Unsurprisingly, the S7 plows through everything thrown at it. At least, everything that isn’t a high-end game. It will perform light-gaming duties and passes the increasingly important League of Legends test with flying colors. It runs the popular MOBA locked at 30FPS at the highest settings and the native 1080p resolution. Battery life is the S7’s Achilles Heel. The S7 is good for roughly four hours of real-world use. That’s not awful, but well below the standards set by HP’s and Toshiba’s particularly long-lasting Ultrabook. On Techspot’s more demanding video rundown test (max brightness, volume pumped) the S7 notched a wimpy three hours and ten minutes. Needless to say, you won’t be watching Lord of the Rings on this machine.
Benchmarks Results
The iTunes encoding tests consist of converting 14 MP3s (119MB) to 128Kbps ACC files and measuring the operation’s duration in seconds. For file transfers, we measure how long it takes to copy two sets of files from one location to another on the same hard drive. On the small files test we transfer 557 MP3s, totaling 2.56GB. For the large file, these same MP3s were zipped into a single file measuring 2.52GB.
Final Thoughts
That leaves us with a best-in-class laptop with two distinct and important weaknesses. A bad trackpad is a serious knock against any laptop, let alone one that sells for $1650. Mediocre battery life doesn’t help. Then again, literally everything else on the S7 is phenomenal. The largest success of the S7 is that it’s a statement against the continued commoditization of laptops. It’s a precisely designed, engineered and built product that, despite its flaws, has an unmistakable identity supported by what is simply a quality machine. The S7 is proof that there’s still plenty of room to grow in terms of design.

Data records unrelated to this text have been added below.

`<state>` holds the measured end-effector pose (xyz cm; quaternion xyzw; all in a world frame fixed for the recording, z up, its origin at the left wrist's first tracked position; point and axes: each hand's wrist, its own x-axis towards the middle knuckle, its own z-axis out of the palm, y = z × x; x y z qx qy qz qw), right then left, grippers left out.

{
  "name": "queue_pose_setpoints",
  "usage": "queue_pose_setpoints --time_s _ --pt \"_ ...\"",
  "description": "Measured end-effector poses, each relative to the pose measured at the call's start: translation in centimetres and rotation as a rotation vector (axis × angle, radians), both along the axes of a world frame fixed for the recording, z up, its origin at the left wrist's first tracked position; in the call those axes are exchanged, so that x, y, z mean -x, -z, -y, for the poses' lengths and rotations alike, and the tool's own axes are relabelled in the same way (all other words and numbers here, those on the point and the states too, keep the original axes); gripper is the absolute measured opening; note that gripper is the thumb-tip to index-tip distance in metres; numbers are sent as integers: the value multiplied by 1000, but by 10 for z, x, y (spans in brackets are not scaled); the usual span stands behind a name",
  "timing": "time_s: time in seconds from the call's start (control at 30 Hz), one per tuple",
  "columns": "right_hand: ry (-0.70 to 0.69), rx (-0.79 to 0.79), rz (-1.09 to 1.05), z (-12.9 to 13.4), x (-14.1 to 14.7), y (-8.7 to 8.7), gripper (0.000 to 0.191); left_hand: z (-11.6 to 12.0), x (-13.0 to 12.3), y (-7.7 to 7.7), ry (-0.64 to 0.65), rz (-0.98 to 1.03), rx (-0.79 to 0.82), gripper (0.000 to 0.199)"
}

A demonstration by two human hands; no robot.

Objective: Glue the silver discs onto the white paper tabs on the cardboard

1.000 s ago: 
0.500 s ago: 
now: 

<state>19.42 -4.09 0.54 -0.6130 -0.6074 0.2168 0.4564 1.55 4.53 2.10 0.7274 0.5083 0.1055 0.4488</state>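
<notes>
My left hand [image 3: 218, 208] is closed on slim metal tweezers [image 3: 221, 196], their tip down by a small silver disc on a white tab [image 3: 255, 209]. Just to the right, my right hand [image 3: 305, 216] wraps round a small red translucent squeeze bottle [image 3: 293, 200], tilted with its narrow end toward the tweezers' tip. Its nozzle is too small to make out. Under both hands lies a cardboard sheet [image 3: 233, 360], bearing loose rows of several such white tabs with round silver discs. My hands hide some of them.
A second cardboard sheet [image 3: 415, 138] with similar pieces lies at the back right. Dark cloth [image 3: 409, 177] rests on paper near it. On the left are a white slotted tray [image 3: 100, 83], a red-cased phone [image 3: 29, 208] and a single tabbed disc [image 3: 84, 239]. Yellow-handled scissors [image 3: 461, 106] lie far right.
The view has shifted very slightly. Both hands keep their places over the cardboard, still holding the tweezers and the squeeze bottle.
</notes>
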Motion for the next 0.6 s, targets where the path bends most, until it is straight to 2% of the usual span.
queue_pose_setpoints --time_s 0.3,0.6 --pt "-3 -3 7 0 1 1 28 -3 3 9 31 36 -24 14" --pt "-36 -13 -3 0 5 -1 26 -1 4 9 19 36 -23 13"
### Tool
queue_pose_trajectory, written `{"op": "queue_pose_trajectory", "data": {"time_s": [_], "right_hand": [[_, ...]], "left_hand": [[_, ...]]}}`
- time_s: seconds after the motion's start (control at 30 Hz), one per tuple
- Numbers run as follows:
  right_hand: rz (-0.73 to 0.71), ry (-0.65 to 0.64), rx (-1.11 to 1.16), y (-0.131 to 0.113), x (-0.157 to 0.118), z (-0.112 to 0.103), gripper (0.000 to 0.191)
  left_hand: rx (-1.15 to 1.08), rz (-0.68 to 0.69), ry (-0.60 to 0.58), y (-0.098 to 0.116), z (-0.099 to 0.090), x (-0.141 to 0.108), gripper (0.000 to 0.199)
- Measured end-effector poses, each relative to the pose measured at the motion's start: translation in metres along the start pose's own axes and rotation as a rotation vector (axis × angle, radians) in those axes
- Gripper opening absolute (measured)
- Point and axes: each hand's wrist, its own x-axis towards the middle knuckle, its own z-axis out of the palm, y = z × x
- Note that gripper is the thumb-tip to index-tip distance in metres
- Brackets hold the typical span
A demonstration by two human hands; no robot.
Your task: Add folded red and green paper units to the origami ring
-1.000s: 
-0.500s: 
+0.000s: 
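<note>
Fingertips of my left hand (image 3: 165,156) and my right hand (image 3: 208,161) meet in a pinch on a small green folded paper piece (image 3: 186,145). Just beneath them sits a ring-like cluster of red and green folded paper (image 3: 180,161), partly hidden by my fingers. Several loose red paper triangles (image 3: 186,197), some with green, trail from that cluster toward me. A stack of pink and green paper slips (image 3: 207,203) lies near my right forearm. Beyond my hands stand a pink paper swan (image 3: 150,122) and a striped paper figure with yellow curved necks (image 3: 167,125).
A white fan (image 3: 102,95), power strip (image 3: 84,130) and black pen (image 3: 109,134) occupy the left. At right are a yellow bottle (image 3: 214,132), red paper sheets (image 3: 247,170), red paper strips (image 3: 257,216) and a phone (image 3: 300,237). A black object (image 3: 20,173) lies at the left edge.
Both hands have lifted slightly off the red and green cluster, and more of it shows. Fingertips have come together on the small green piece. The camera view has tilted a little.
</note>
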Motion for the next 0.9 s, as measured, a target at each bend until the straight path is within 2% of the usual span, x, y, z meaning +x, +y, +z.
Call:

It’s a bit easier to forgive the trackpad’s foibles because of the touch-friendly nature of both the laptop and the underlying software. Even so, two years after the introduction of Ultrabooks, we have yet to see a model that executes on all counts. Acer’s S7 is, along with the HP Envy Spectre, ASUS Zenbook and Samsung Series 9, one of the closest to the perfect mark. It’s a bit discouraging to have to write “Wait,” at the end of yet another high-end laptop review, but wait. As CES wraps up another iterative wave of laptops that might strike the bull’s eye will start hitting store shelves in the coming days and weeks. Cons: A near-broken trackpad and wimpy battery life.